I was separated from my brother and sent to the concentration camp at Kefferstadt. This was a sub-camp of Dachau. Being older, he went to a different camp. I never did find out what happened to him.
Did you know that the British General Herbert Kitchener, before he was awarded his Lordship, invented concentration camps during the Second Boer war? He rounded up guerilla fighters and civilians and concentrated them into large camps. Interesting, no?
Anyway, I met your Uncle Hans in the camp where I was a prisoner. At the time I was fifteen years old and he was sixteen. I’d been at the camp for almost three years before he showed up. This happened near the end of the war, as it turned out, only five months until the American army liberated us.
At the time, I was a Sonderkommando or Special Command Unit. These units were comprised of Jews whose job was to remove the corpses from the gas houses, transport them to the trenches and bury them. We also collected their possessions, pulled gold teeth and a sorted and catalogued the belongings. Yes, my job was as a Sonderkommando.

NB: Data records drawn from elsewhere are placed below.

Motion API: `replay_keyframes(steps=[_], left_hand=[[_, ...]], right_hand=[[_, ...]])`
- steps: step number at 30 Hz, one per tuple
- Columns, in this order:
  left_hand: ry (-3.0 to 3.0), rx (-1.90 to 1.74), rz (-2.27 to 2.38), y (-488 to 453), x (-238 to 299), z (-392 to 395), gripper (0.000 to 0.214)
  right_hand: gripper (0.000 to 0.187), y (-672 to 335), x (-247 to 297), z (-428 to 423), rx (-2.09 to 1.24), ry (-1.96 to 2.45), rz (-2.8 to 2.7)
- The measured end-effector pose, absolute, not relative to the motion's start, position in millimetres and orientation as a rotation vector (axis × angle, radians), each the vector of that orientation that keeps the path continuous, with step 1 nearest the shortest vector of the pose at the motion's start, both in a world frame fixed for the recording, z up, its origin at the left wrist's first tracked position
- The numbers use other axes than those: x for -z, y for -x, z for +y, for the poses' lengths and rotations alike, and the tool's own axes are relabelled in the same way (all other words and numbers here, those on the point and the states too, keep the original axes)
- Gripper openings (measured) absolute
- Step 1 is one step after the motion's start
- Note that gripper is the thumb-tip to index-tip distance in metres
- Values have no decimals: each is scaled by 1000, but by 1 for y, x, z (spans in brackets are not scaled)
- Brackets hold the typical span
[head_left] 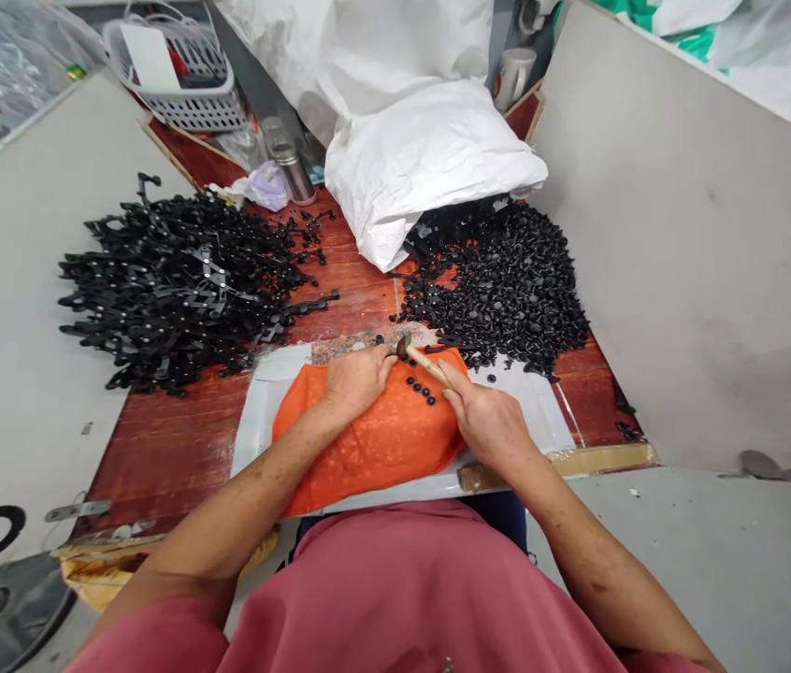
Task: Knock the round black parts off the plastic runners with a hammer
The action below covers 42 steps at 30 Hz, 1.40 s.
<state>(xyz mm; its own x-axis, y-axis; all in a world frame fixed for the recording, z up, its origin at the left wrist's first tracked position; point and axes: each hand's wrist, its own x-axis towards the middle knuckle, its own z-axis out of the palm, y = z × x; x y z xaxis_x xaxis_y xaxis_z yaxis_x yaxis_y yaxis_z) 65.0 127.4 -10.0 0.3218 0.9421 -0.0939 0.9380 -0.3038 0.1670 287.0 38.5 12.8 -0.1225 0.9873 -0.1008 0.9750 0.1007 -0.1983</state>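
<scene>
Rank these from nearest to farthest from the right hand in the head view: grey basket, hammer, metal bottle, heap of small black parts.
1. Hammer: held in the right hand.
2. Heap of small black parts: just beyond the hand.
3. Metal bottle: far left, toward the back.
4. Grey basket: farther left and back.

grey lattice basket [203,111] holding a white card [150,56], by the far left corner of the red-brown table [150,458] | metal flask [293,173] beside crumpled lilac plastic [267,186], near the far edge, left of middle | white mug [513,78], by the far right corner | pale panels [683,234] along left and right edges
</scene>
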Motion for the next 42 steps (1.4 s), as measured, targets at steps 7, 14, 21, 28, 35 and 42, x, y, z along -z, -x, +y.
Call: replay_keyframes(steps=[7,14,21,28,35,42], left_hand=[[-2750,-14,977,-17,-45,174,36],[-2820,119,536,-20,-44,182,37],[-2830,78,896,-14,-60,169,14],[-2278,-370,1289,-35,-32,127,54],[-2072,-566,1323,-55,-14,115,50],[-2166,-435,1032,-56,-22,114,51]], right_hand=[[52,-299,-14,53,-416,1952,-2305],[53,-298,-14,53,-453,1936,-2284],[53,-314,-17,32,-628,1805,-1911],[52,-328,2,4,-783,1800,-1784],[52,-322,10,-11,-860,1727,-1735],[52,-316,1,-3,-865,1725,-1722]])
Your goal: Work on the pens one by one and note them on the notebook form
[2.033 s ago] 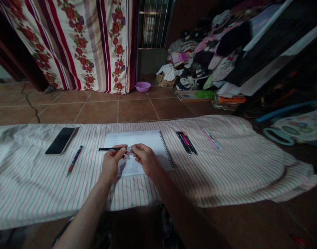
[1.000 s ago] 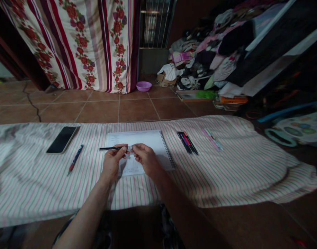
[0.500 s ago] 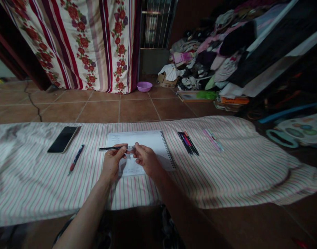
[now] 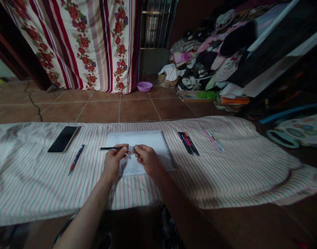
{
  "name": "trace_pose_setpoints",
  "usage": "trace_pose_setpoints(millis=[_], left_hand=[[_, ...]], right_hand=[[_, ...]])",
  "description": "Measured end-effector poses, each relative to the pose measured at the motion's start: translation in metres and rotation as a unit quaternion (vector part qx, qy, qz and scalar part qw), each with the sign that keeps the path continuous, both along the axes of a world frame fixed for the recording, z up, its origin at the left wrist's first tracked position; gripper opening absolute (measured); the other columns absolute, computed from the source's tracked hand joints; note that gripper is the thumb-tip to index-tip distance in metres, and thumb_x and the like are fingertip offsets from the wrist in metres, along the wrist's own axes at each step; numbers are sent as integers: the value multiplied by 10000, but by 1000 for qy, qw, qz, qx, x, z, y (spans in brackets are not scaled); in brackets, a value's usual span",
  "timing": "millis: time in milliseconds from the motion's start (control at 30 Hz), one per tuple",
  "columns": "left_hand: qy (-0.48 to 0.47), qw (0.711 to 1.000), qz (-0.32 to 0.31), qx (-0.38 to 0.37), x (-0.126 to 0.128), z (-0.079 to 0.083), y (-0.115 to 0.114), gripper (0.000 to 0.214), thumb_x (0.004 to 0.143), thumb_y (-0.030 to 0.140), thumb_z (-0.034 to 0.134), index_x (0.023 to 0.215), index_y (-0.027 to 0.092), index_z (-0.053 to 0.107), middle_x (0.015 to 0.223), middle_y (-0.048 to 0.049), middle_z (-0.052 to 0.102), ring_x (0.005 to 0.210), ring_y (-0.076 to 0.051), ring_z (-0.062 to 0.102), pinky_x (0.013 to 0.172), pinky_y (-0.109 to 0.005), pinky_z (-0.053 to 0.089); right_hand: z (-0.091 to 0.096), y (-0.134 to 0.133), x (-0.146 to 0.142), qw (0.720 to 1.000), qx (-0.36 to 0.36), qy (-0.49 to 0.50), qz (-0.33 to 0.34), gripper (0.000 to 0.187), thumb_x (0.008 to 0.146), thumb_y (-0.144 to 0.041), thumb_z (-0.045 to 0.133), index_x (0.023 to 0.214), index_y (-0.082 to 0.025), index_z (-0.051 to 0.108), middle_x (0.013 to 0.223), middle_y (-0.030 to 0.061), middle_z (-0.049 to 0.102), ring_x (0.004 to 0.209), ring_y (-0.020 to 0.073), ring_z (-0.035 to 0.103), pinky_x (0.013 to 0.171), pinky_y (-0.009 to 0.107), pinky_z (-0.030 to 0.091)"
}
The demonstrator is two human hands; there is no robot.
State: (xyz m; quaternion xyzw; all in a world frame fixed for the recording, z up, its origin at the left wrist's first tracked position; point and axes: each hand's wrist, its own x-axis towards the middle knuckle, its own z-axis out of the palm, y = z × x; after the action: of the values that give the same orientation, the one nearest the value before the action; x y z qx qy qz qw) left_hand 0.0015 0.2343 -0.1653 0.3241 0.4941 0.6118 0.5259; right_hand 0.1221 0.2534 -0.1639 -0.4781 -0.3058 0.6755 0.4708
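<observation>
Over the open spiral notebook (image 4: 148, 137) both hands meet around a black pen (image 4: 109, 148). My left hand (image 4: 114, 159) pinches the pen's barrel, whose dark end sticks out to the left. My right hand (image 4: 146, 157) has its fingertips closed at the pen's other end, where a clear, pale section shows between the two hands. What exactly the right fingertips grip is partly hidden. To the left lies a blue and red pen (image 4: 76, 159), and beyond it a dark-screened phone (image 4: 63, 139). Right of the notebook rest several dark pens (image 4: 188, 143).
Pink and pale pens (image 4: 213, 140) lie farther right on the striped cloth (image 4: 226, 173). Beyond the cloth are a tiled floor (image 4: 101, 107), a purple basin (image 4: 144, 86), a floral curtain (image 4: 96, 45) and a heap of clothes (image 4: 207, 55).
The right thumb and fingers have drawn closer together at the pen's clear end. The pen and left hand have shifted very slightly right; the other things lie where they were.
</observation>
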Motion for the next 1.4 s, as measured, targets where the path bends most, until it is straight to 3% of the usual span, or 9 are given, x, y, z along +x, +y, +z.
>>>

In the early days, when the camps were being set up, the people were told that they were going to shower. They were instructed to pile their clothes and possessions in bins we had made. The Nazi guards even went so far as to allow the men and women to be sent in separately. Later they stopped being so nice and we Sonderkommando had to strip both the men and the women of all their clothing. I had never even seen a woman naked. For years afterward I had terrible flashback images of all those naked women’s bodies. I even had bad dreams when I saw your mother naked, as beautiful as she was.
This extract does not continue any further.